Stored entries
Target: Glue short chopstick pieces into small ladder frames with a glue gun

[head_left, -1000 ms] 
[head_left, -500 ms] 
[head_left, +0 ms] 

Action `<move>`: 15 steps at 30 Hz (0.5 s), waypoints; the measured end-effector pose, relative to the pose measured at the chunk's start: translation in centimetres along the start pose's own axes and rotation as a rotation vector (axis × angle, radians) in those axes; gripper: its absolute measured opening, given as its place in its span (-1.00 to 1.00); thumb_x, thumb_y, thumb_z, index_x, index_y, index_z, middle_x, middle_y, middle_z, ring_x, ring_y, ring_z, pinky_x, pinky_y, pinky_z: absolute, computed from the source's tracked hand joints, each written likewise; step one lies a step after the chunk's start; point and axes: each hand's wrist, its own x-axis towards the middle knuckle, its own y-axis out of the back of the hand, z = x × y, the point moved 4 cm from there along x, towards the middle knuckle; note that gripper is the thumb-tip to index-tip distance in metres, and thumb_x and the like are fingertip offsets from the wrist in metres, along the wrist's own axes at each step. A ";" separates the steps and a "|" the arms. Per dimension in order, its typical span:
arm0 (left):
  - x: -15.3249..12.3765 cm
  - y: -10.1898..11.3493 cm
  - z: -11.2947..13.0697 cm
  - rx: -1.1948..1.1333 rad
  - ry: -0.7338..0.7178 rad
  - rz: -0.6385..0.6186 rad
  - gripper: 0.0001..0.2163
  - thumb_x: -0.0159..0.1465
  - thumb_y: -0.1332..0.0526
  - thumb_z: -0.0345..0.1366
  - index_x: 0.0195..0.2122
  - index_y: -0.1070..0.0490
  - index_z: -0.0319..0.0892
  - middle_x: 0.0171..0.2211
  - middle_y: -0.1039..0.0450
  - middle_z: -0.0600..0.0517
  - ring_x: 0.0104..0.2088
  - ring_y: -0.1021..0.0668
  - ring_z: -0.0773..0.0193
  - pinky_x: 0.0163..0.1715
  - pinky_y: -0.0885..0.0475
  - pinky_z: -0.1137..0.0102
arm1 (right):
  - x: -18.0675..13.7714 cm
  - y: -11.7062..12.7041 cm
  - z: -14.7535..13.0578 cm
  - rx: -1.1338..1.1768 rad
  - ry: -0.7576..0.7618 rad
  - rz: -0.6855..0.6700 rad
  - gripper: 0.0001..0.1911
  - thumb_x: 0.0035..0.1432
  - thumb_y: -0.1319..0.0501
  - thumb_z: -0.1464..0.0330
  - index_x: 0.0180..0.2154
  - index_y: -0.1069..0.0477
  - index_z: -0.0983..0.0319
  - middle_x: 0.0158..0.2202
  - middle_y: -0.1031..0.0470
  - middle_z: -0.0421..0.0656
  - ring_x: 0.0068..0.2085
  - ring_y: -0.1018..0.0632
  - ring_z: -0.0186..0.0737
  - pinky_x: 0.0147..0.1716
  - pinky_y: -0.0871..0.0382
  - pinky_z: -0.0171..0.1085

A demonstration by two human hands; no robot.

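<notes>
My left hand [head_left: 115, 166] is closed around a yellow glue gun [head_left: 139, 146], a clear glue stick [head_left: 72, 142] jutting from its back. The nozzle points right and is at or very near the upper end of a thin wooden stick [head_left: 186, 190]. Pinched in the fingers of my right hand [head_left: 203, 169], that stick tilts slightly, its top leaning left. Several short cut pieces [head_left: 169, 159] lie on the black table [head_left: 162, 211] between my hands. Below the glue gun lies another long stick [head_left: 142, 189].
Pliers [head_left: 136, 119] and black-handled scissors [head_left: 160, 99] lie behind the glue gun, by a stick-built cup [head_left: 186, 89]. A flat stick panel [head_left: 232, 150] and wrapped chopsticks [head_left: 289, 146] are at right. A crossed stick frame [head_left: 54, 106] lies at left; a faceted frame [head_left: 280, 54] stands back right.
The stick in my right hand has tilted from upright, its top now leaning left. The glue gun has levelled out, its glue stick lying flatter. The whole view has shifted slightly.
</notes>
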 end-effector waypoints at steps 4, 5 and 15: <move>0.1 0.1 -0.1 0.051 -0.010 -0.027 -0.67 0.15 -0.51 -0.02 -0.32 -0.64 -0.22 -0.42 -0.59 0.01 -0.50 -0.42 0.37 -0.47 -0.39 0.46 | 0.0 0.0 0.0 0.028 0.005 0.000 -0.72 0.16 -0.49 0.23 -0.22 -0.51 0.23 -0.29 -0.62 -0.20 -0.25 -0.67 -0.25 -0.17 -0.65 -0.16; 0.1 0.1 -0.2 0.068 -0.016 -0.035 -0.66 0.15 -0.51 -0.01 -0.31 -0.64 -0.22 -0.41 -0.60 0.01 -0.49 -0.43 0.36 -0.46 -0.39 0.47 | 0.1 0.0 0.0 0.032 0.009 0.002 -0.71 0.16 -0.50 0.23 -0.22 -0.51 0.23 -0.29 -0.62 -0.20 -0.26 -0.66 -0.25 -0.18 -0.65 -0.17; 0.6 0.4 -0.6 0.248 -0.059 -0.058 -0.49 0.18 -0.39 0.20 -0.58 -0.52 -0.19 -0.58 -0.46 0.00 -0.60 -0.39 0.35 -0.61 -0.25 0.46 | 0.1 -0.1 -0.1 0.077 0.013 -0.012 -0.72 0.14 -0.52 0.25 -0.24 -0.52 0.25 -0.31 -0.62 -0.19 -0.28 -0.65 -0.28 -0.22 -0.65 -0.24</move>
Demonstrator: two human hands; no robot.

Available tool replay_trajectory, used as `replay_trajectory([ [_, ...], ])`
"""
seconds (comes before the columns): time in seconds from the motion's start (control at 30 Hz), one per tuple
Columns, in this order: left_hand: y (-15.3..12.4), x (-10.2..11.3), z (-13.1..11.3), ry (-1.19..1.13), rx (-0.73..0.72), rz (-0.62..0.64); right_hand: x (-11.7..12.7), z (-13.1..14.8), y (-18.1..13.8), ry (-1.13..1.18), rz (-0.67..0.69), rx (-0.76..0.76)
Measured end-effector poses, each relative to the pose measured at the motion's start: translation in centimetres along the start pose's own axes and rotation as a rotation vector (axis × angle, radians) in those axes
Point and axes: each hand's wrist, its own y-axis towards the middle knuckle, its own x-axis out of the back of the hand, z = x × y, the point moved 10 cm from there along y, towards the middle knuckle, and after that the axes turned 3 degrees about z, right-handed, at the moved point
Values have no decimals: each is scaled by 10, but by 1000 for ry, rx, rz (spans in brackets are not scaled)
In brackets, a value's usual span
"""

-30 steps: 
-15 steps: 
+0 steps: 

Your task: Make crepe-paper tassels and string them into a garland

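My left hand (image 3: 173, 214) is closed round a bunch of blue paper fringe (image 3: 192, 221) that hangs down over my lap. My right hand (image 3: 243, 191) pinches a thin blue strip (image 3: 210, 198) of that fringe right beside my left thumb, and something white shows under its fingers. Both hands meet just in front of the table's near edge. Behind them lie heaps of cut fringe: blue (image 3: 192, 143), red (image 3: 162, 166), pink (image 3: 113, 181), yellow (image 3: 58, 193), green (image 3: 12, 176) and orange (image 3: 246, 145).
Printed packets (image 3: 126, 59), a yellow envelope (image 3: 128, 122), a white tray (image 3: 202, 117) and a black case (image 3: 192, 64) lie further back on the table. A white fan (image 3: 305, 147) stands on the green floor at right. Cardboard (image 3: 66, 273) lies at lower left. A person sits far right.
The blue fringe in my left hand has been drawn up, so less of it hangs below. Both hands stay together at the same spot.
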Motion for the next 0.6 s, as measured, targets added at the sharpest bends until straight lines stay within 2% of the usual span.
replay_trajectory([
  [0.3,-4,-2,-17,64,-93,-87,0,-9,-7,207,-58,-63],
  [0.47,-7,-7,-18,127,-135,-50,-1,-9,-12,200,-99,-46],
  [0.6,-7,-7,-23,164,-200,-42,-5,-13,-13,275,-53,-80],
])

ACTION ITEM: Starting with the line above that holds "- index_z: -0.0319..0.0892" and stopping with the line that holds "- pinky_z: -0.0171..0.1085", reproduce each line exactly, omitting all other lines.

ANSWER TO THIS EXERCISE:
  - index_z: -0.0319..0.0892
  - middle_x: 0.0171..0.2211
  - middle_y: -0.1039..0.0450
  - middle_z: -0.0600..0.0517
  - ring_x: 0.0104..0.2088
  - ring_y: -0.1021..0.0668
  - ring_z: -0.0773..0.0193
  - pinky_x: 0.0163..0.1715
  - pinky_y: -0.0885..0.0475
  - pinky_z: -0.1137..0.0102
arm1 (right):
  - x: -18.0675..13.7714 cm
  - y: -11.7062..12.7041 cm
  - z: -14.7535..13.0578 cm
  - rx: -1.1338..1.1768 rad
  - ry: -0.7576..0.7618 rad
  - rz: -0.6855..0.6700 rad
  - gripper: 0.0001..0.1911
  - thumb_x: 0.0035..0.1432
  - thumb_y: -0.1319..0.0501
  - thumb_z: -0.1464..0.0330
  - index_x: 0.0180..0.2154
  - index_y: -0.1069..0.0477
  - index_z: -0.0983..0.0319
  - middle_x: 0.0158..0.2202
  - middle_y: -0.1031..0.0470
  - middle_z: -0.0421..0.0656
  - ring_x: 0.0068..0.2085
  - ring_y: -0.1018..0.0632
  - ring_z: -0.0186..0.0737
  - pinky_x: 0.0147..0.1716
  - pinky_y: -0.0871..0.0382
  - pinky_z: -0.0171..0.1085

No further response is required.